Charnay is a former student of the École Polytechnique. Upon graduation, he turned towards fundamental biology and embarked on a science thesis in Pierre Tiollais' laboratory at the Institut Pasteur. He devoted himself particularly to the research of the cloning and sequencing of the hepatitis B virusgenome, as well as to the synthesis of the surface antigen in the bacterium. His research findings paved the way for the development of a safe and effective vaccine against the disease. Charnay was recruited by Inserm in 1980. After obtaining his PhD in 1981, he did a postdoctoral fellowship in Tom Maniatis' laboratory at Harvard University, where he studied the molecular basis for the regulation of globingene expression. In 1984, he joined the European Molecular Biology Laboratory in Heidelberg as a group leader and focused on the study of transcription factors that played a decisive role in establishing the nervous system during development. Since 1989, he has been working in the Biology Department of the ENS, where he continues to study genes that play an important role in the development of the nervous system or its function and regulation. At ENS, Patrick Charnay was Director of an Inserm Unit, Director of the Biology Department and Professor of Biology. He also taught at the École Polytechnique. Charnay has been a member of EMBO since 1995, of the Academia Europaea since 1998 and of the French Academy of Sciences since 2004. During his career, he has participated in numerous scientific committees.
Scientific contributions
Charnay has spent most of his career focusing on the genetic regulatory mechanisms that control the development and function of the central and peripheral nervous system of vertebrates. Main scientific contributions:
Cloning and sequencing of the hepatitis B virus genome and production of surface antigen in the bacterium.

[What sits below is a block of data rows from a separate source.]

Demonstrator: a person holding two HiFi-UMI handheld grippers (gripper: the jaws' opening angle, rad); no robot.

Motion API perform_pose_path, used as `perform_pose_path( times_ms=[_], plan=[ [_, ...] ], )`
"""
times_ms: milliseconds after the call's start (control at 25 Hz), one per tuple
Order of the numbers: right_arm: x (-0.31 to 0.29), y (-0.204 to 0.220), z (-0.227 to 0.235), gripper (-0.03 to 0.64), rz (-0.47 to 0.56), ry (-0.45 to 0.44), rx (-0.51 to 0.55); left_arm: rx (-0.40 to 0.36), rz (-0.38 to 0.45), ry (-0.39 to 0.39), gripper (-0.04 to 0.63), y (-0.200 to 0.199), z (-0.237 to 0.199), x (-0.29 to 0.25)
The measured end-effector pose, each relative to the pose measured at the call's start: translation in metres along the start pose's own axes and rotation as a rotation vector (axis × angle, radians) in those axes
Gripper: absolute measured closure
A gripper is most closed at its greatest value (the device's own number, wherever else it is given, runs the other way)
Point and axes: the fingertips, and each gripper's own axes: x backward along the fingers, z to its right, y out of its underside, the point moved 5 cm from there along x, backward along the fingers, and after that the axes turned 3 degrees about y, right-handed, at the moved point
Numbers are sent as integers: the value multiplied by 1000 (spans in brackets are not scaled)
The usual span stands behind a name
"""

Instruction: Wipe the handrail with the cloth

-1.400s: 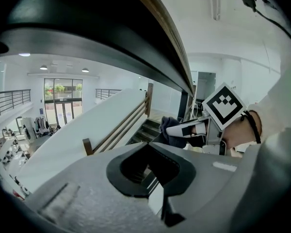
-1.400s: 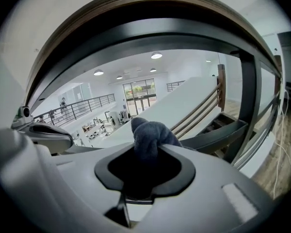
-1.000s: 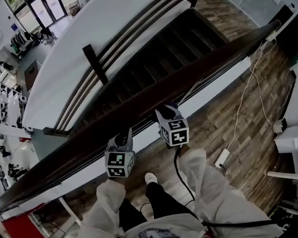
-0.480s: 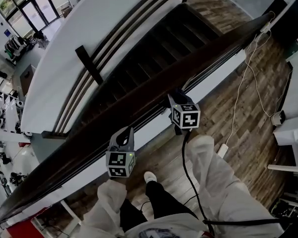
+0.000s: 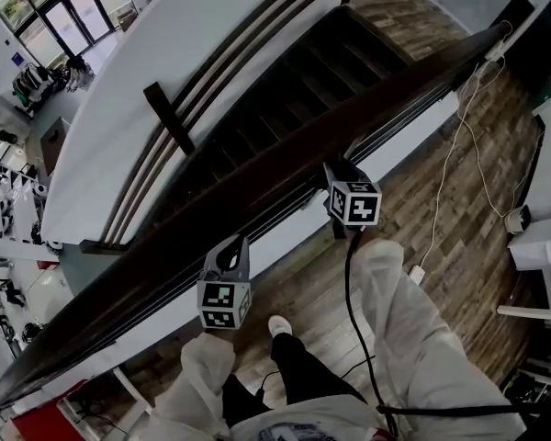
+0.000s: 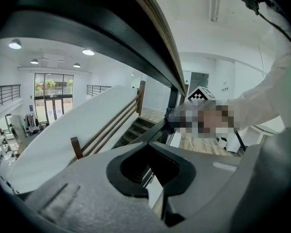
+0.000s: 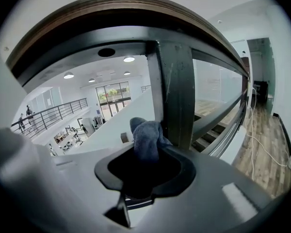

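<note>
The dark wooden handrail (image 5: 275,191) runs on a slant from lower left to upper right. My right gripper (image 5: 336,169) is pressed against its near side, shut on a blue-grey cloth (image 7: 146,137). In the right gripper view the cloth sticks up from the right gripper (image 7: 144,163) beside a dark baluster (image 7: 177,96), under the handrail (image 7: 136,13). The head view does not show the cloth. My left gripper (image 5: 230,249) hangs just below the rail further left, shut and holding nothing. In the left gripper view the left gripper (image 6: 150,165) sits under the handrail (image 6: 150,38).
A dark staircase (image 5: 285,99) drops away beyond the rail, with a second railing (image 5: 170,118) and a white wall past it. White cables (image 5: 468,127) and a power strip (image 5: 415,272) lie on the wood floor at right, near white furniture (image 5: 542,255). My legs and a shoe (image 5: 277,326) are below.
My right gripper has slid up and to the right along the handrail with the cloth. The left gripper has stayed almost where it was.
</note>
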Motion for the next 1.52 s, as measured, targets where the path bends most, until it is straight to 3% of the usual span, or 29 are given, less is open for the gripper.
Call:
perform_pose_path(
  times_ms=[320,520,760,1000,1280,1520],
  plan=[
    [31,5,-3,526,18,6,2,2,9,1,597,8,4,23],
    [65,4,-35,526,78,-13,16,-2,22,-2,597,8,1,46],
    [105,14,-115,526,109,-91,29,5,20,-27,597,15,-9,97],
    [142,24,-204,526,81,-244,51,28,39,-96,597,6,-31,161],
    [181,40,-313,526,76,-420,164,37,131,-235,597,-1,-59,238],
    [194,56,-408,526,45,-572,252,90,166,-389,597,22,-98,312]
  ],
)
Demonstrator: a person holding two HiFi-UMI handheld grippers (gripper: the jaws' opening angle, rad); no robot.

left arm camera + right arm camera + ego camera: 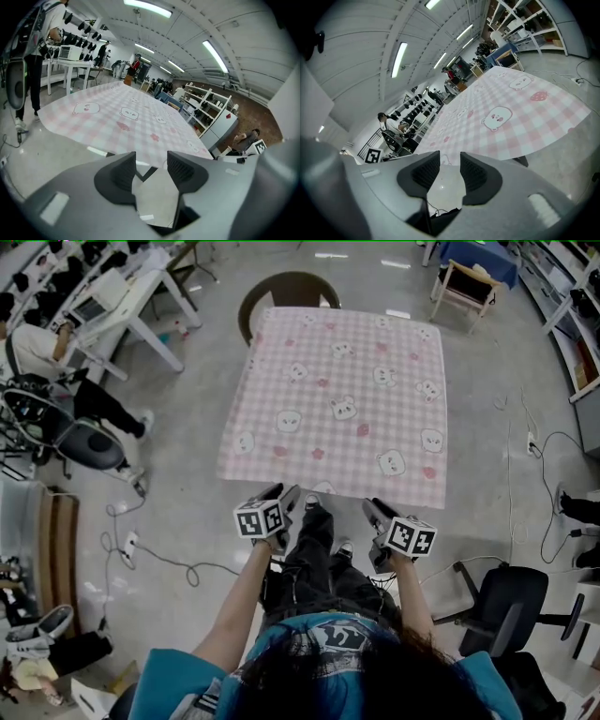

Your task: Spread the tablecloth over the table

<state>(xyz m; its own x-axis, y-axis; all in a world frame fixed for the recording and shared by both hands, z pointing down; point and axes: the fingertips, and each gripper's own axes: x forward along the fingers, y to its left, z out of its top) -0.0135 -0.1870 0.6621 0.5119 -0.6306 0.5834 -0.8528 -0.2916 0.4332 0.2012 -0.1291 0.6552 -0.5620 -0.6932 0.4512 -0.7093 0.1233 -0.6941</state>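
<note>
A pink checked tablecloth (342, 399) printed with small animal faces lies flat over the table, its near edge hanging just ahead of both grippers. My left gripper (286, 498) is held a little short of that edge, near the left corner, jaws open and empty. My right gripper (375, 512) is beside it, also short of the edge, open and empty. In the left gripper view the cloth (126, 117) stretches away beyond the parted jaws of the left gripper (151, 166). In the right gripper view the cloth (511, 117) lies beyond the right gripper (450, 171).
A dark round chair (286, 292) stands at the table's far side. A black office chair (511, 601) is at my right. Cables (159, 559) trail over the floor at the left. A seated person (56, 362) and white desks (131, 306) are far left. A wooden chair (466, 287) stands at the back right.
</note>
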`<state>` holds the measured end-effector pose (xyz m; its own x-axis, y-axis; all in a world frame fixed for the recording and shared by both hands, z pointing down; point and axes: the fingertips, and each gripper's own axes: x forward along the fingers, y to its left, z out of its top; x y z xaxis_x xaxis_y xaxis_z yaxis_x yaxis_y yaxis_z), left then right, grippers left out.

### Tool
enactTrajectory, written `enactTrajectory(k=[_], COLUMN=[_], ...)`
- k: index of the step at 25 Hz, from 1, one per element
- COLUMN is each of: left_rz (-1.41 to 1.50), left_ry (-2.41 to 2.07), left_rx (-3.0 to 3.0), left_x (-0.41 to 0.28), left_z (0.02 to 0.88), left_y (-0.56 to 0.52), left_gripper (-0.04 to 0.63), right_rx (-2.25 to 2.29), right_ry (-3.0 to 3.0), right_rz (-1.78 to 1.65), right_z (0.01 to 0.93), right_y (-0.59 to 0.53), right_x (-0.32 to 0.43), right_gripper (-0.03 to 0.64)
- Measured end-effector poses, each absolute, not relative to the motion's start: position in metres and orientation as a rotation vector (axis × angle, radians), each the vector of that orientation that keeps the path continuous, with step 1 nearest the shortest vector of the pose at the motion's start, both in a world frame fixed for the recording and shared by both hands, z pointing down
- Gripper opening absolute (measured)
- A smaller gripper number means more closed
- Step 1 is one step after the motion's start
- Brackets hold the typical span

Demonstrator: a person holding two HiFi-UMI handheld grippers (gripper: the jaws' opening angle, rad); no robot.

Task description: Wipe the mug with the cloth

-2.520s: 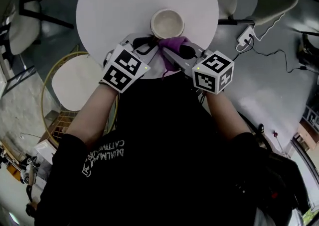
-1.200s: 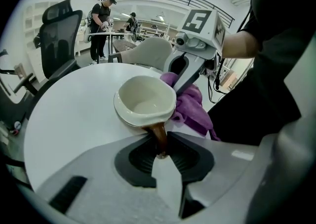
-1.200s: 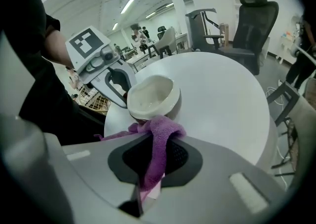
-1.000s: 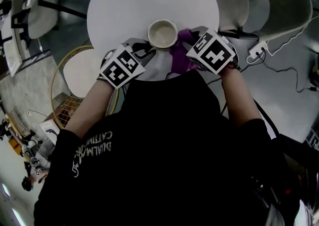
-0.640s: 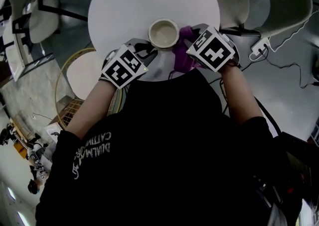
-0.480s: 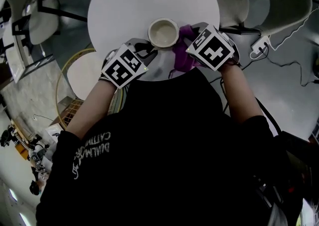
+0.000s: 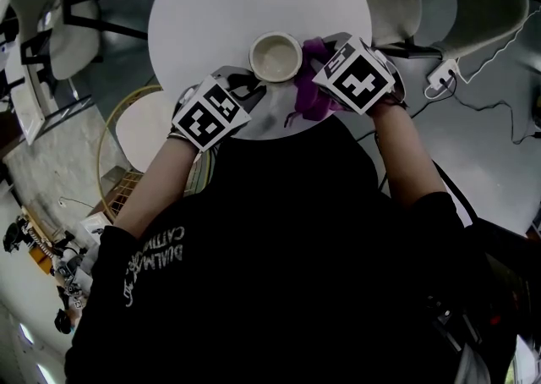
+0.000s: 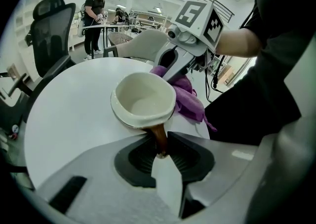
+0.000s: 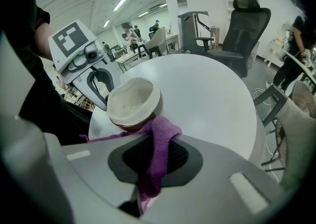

Basis for regulating the expression of human alpha- and beta-globin genes.
Discovery of a family of vertebrate genes encoding zinc finger transcription factors, one of which, Krox20, is expressed in two alternate territories of a segmented embryonic structure, the hindbrain or rhombencephalon, which forms medulla oblongata, pons, and cerebellum.
Deciphering the structural bases for discrimination between nucleotides of DNA by zinc fingers.
Discovery of members of the Eph family of tyrosine kinase receptors involved in the segmentation of the rhombencephalon.
Essential role of Krox20 in the rhombencephalon segmentation process and in particular in specifying segment identity, through the control of the expression of different Hox genes.
Decisive involvement of Krox20 in controlling the formation and maintenance of peripheral myelin.
Role of Krox20 in the rhythmogenic neural networks of the pons
Role of the Krox24/Egr-1 gene in pituitary and ovarian functions.
Involvement of the Krox24 gene in the development of late LTP and long-term memory consolidation.
Role of boundary capsule cells as a barrier between the central and peripheral nervous system and as a progenitor of neural and glial cells of the peripheral nervous system.
Deciphering the genetic network governing the expression of Krox20 and its involvement in the segmentation of the rhombencephalon.